Your answer should be one number: how many lines below hold the word "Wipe".

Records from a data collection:
============================================================
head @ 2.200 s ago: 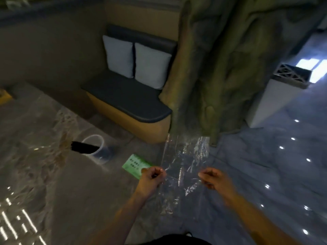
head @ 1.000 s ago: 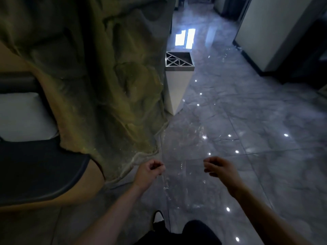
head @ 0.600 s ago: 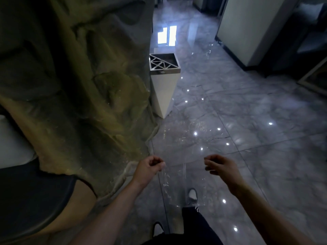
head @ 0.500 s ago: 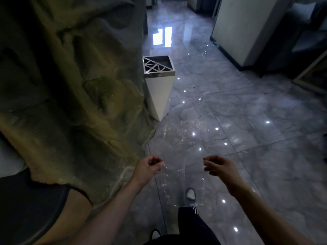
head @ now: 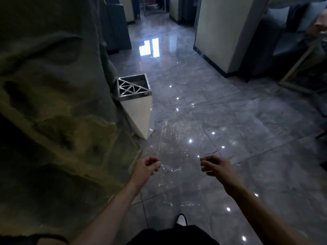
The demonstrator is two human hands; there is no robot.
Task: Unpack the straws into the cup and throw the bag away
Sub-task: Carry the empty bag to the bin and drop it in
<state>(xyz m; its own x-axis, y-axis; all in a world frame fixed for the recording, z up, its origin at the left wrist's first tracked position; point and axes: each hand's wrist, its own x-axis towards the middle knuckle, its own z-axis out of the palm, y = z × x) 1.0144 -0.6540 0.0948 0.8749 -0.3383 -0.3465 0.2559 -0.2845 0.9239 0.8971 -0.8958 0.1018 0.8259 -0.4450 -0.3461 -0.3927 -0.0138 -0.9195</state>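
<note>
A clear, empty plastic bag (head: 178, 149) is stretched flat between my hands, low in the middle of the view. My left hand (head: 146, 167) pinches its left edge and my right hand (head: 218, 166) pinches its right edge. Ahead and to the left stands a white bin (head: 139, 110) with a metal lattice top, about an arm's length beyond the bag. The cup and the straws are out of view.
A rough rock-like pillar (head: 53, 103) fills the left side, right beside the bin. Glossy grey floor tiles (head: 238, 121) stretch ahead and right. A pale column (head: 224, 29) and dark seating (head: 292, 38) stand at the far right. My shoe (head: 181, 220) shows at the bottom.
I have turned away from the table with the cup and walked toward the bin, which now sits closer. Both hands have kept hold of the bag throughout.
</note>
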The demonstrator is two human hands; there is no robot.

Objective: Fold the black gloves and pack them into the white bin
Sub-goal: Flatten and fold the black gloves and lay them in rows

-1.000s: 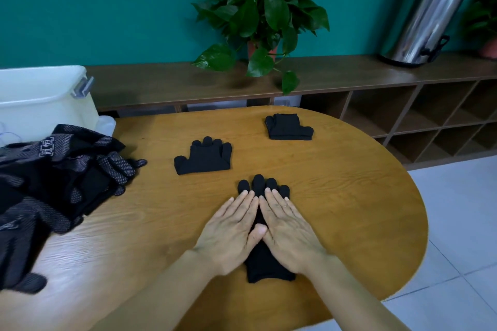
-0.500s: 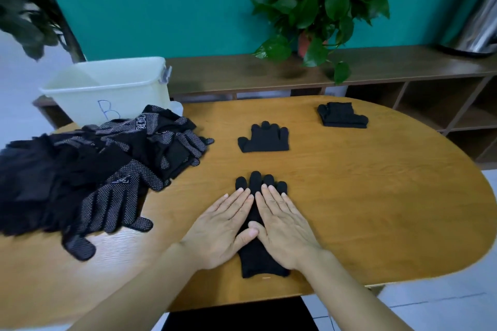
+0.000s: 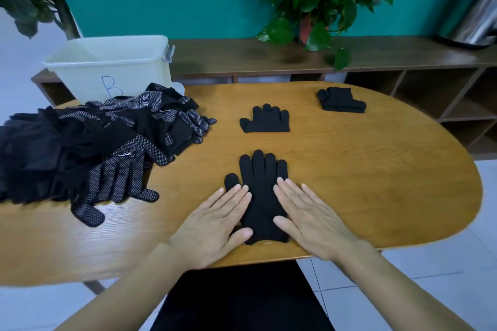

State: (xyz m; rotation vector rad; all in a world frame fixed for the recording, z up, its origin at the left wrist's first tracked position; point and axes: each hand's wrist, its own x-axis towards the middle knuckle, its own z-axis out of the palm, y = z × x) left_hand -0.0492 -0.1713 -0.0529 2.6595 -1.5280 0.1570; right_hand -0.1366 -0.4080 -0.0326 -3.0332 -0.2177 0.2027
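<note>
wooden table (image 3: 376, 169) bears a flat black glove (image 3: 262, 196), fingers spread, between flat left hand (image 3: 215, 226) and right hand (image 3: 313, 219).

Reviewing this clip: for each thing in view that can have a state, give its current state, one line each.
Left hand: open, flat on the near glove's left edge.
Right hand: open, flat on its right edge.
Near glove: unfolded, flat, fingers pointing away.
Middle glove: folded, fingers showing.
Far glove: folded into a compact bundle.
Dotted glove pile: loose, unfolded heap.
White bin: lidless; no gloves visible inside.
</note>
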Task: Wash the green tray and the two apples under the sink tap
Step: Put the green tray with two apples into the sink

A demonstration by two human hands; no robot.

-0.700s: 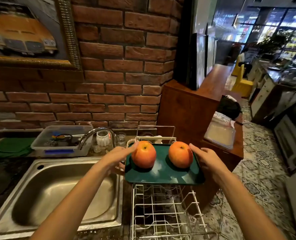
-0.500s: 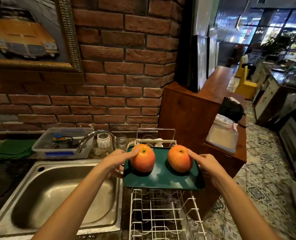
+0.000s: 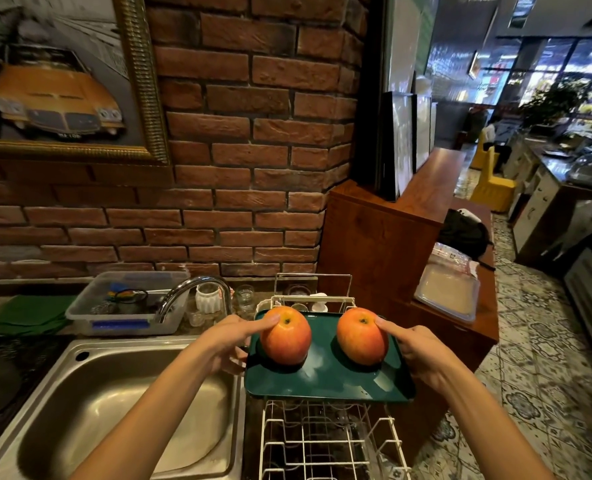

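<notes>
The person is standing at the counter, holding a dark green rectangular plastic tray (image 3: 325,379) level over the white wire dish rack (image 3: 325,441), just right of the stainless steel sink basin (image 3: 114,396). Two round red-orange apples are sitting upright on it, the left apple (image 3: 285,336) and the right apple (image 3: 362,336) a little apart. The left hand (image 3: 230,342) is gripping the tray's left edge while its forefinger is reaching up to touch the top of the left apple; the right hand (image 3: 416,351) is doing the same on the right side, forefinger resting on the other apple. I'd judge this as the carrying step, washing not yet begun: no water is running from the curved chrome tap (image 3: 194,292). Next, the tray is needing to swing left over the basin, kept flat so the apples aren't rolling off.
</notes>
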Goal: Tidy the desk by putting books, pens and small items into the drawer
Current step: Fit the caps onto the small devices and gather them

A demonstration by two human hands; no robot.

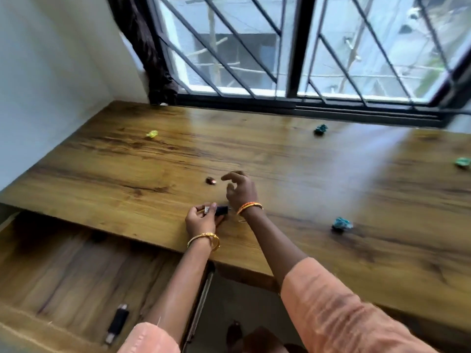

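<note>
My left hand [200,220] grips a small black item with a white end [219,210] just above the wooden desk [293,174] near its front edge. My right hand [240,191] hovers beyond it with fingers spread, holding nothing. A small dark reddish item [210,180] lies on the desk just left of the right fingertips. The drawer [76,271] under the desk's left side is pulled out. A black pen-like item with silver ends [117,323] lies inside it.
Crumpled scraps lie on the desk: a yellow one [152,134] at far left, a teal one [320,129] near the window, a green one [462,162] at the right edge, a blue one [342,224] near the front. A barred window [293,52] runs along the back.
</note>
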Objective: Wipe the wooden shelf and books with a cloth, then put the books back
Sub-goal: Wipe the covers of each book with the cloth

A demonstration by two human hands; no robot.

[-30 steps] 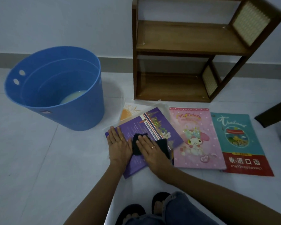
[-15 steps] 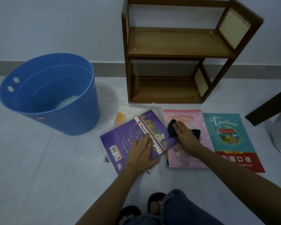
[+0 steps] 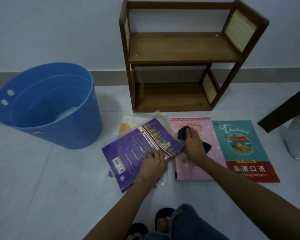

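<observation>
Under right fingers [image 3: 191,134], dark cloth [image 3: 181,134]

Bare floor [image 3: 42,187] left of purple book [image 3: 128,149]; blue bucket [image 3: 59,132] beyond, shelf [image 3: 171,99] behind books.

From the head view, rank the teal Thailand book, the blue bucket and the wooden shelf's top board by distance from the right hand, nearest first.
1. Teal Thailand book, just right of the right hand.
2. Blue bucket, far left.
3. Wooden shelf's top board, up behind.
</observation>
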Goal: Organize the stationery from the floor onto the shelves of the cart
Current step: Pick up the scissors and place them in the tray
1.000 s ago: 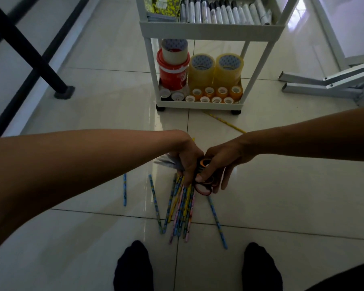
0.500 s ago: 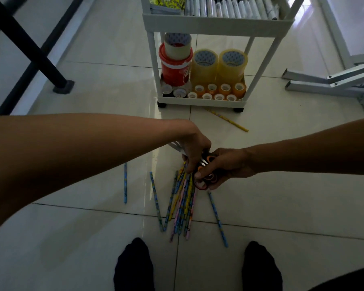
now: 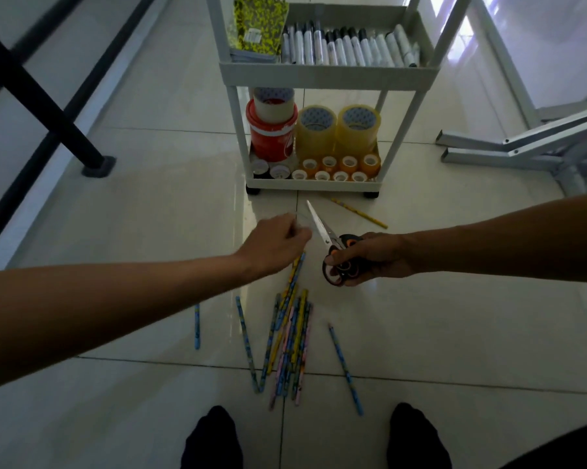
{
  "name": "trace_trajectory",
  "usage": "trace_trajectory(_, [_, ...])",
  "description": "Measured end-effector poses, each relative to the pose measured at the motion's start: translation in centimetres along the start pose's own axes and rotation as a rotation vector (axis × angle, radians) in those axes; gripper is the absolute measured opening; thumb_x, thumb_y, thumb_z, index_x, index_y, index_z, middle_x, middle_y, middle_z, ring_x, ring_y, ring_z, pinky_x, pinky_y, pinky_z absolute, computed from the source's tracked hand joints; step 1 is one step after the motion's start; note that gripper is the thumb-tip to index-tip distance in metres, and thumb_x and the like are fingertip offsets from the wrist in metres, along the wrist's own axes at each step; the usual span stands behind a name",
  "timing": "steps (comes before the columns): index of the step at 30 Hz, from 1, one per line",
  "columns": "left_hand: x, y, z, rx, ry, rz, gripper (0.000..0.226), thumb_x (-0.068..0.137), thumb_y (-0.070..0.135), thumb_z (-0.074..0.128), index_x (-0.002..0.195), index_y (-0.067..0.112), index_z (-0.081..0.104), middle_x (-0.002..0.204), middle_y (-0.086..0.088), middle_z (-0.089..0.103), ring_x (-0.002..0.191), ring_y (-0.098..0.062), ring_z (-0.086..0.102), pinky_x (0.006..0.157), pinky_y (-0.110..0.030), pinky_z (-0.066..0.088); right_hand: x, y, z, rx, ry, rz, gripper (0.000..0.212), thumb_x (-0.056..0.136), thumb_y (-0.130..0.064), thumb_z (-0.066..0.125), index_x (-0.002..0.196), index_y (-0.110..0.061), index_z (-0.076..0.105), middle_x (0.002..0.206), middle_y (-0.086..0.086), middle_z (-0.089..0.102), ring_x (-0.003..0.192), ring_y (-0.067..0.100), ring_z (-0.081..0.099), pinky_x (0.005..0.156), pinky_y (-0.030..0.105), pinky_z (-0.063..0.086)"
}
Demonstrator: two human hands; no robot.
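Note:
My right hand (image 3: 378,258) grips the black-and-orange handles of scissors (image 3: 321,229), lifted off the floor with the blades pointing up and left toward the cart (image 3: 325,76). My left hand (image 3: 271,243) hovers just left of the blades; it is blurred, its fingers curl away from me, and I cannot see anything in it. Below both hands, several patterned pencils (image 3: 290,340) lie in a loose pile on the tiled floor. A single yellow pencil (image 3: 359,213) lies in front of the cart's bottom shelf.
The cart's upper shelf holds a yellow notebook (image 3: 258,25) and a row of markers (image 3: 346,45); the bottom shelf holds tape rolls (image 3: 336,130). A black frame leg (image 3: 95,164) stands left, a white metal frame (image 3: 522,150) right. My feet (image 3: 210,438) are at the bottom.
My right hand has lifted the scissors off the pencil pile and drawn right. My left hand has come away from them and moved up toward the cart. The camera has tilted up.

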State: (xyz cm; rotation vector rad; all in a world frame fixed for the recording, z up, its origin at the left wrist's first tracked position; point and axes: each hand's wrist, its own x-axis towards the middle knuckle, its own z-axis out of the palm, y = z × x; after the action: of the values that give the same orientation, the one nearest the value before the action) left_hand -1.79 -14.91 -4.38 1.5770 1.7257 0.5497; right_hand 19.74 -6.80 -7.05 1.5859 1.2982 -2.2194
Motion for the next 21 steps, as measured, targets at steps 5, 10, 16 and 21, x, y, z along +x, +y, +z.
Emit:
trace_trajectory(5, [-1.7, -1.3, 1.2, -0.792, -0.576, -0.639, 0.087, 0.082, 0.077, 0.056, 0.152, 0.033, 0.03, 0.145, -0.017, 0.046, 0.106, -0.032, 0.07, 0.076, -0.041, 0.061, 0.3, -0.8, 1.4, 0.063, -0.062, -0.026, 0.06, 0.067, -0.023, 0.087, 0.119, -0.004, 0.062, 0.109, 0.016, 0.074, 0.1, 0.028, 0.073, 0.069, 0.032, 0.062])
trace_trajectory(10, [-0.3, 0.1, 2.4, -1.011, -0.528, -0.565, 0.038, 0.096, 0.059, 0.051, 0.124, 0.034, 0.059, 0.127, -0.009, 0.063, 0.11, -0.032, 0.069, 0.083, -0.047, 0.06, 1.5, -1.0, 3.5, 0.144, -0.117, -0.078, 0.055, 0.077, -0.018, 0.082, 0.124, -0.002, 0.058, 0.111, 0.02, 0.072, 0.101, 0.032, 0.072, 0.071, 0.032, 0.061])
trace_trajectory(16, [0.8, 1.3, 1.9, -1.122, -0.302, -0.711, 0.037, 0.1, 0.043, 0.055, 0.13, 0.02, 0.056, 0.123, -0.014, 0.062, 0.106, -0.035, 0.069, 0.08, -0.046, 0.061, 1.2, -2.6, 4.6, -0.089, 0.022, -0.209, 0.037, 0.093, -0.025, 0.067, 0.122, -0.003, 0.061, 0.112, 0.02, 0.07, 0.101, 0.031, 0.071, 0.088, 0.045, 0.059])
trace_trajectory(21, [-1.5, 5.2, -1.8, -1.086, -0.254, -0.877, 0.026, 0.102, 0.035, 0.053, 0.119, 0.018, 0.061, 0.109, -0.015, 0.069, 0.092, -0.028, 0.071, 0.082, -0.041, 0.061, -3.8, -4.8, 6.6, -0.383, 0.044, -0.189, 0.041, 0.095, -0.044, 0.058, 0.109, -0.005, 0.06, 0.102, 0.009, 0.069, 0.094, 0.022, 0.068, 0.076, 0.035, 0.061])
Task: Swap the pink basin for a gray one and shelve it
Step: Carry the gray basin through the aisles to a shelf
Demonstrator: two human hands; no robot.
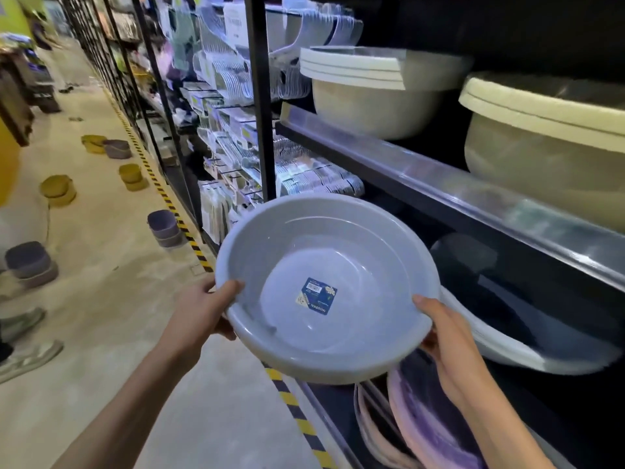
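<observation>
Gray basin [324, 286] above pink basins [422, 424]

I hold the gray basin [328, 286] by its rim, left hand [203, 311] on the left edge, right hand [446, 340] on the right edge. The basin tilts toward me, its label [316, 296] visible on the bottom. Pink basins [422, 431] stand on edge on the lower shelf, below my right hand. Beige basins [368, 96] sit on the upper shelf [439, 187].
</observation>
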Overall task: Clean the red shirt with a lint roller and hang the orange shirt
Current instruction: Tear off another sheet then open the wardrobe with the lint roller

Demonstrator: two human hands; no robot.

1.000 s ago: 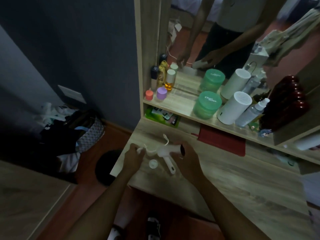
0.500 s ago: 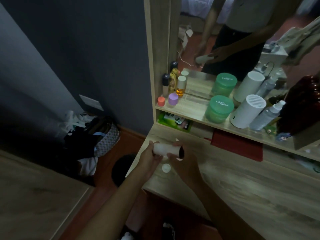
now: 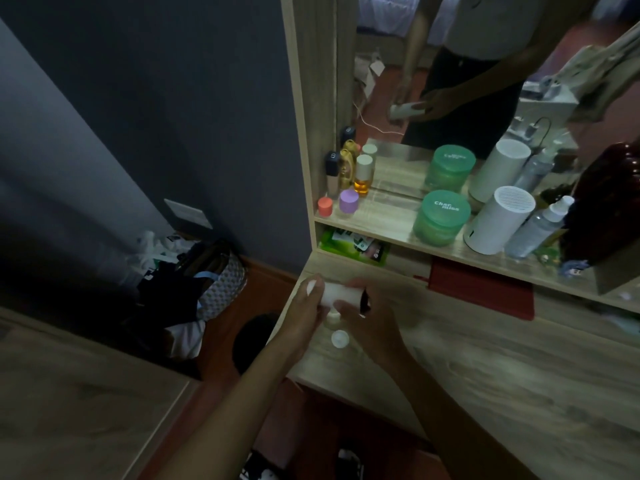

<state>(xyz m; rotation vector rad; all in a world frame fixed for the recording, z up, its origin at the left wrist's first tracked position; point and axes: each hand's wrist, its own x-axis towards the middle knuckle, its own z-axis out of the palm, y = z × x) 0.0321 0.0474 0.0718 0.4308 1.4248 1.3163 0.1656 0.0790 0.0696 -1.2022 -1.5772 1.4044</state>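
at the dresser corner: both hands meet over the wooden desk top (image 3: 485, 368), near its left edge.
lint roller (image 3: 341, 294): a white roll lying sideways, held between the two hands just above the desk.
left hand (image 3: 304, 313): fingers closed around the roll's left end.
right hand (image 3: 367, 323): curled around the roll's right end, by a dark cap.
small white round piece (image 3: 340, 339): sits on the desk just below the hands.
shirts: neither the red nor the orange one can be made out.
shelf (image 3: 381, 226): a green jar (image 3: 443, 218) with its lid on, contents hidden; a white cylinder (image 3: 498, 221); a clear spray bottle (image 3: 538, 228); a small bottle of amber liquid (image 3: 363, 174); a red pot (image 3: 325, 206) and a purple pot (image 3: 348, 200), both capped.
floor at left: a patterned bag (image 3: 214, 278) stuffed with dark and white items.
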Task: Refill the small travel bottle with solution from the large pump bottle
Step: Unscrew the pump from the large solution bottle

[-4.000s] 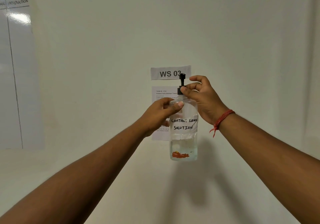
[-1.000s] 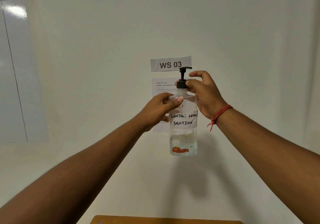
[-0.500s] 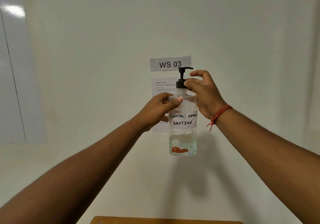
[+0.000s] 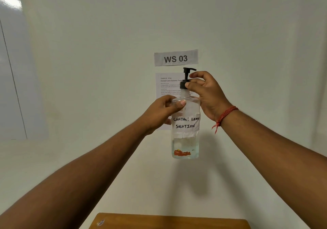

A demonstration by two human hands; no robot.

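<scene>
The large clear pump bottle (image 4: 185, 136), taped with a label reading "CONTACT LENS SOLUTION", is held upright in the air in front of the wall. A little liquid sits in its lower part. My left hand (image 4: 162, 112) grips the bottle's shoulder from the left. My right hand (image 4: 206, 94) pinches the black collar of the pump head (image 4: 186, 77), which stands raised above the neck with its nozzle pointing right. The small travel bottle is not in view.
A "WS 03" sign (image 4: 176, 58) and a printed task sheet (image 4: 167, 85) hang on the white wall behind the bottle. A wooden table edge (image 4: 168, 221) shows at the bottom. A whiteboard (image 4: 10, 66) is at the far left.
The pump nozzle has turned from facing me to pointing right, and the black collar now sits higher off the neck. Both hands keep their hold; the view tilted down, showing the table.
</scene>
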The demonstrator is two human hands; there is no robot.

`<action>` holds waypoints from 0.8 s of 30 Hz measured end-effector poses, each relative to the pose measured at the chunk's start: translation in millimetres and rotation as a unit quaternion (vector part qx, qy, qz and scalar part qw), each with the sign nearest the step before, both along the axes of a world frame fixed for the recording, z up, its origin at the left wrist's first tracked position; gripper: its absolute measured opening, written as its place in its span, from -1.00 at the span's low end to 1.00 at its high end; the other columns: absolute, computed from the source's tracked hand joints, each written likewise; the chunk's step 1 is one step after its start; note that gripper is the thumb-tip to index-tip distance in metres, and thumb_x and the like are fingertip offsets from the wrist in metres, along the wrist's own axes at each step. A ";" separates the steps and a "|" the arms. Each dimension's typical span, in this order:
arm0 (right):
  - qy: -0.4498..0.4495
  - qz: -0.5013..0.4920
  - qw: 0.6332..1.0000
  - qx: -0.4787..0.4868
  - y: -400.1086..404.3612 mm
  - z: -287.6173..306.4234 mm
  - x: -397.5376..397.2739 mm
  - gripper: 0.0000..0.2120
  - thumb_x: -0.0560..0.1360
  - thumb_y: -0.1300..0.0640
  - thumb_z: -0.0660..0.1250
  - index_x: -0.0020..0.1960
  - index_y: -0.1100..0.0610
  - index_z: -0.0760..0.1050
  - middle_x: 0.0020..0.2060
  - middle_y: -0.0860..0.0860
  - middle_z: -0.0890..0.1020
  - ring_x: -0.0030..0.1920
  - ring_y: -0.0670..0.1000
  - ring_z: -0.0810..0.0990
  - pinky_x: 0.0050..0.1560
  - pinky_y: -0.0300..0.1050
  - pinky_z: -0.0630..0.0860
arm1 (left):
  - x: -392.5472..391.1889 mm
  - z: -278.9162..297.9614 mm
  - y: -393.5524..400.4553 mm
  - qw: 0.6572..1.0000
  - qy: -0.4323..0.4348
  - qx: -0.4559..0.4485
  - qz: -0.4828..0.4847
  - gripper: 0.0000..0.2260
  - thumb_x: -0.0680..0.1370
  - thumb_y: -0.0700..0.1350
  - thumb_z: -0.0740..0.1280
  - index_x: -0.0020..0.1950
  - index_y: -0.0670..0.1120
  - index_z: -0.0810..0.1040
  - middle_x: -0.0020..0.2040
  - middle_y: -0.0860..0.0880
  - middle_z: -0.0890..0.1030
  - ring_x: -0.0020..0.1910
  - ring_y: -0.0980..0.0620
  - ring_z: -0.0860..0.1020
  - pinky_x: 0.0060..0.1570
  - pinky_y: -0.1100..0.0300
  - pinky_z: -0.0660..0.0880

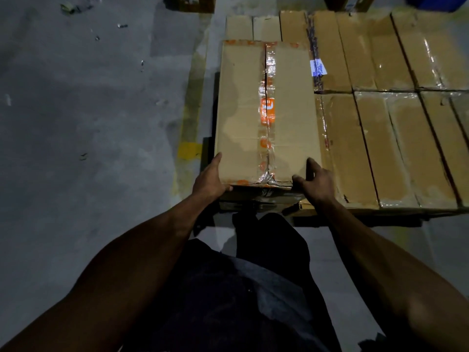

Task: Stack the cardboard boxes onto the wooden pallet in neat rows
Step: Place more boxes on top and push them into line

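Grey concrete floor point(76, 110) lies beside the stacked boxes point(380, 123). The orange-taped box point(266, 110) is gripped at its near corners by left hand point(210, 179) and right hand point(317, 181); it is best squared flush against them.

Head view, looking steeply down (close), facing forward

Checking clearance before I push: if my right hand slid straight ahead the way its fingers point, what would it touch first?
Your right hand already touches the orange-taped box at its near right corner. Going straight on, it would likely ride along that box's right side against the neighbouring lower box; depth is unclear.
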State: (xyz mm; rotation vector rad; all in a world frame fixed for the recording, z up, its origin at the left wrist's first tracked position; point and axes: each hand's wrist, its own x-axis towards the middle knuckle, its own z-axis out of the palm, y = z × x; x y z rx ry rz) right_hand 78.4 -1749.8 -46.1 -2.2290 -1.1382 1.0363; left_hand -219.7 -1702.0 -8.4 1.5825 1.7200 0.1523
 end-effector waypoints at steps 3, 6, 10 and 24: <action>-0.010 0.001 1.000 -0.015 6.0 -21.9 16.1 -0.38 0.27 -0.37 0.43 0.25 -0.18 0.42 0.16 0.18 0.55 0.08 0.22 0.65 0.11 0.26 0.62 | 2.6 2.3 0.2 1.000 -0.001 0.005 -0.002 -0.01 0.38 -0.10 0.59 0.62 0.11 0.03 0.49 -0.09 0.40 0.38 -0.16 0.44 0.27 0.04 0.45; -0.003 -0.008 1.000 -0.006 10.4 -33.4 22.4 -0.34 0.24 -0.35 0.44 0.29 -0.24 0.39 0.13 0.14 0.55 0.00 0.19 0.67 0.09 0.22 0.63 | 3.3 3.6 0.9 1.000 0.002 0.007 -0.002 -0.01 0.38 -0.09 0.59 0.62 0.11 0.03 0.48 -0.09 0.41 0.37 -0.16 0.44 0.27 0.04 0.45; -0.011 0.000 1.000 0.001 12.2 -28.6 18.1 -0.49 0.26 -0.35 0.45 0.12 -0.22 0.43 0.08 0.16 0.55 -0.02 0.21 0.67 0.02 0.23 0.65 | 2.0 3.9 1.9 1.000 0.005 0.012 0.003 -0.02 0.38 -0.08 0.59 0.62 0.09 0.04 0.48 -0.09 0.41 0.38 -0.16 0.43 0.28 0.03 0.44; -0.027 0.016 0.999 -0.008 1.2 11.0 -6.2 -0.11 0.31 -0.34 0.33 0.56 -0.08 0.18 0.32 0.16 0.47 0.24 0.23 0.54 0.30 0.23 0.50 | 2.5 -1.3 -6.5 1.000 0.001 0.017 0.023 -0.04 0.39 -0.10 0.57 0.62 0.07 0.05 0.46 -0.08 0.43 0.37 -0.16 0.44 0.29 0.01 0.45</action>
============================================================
■ **Response to the exercise**
2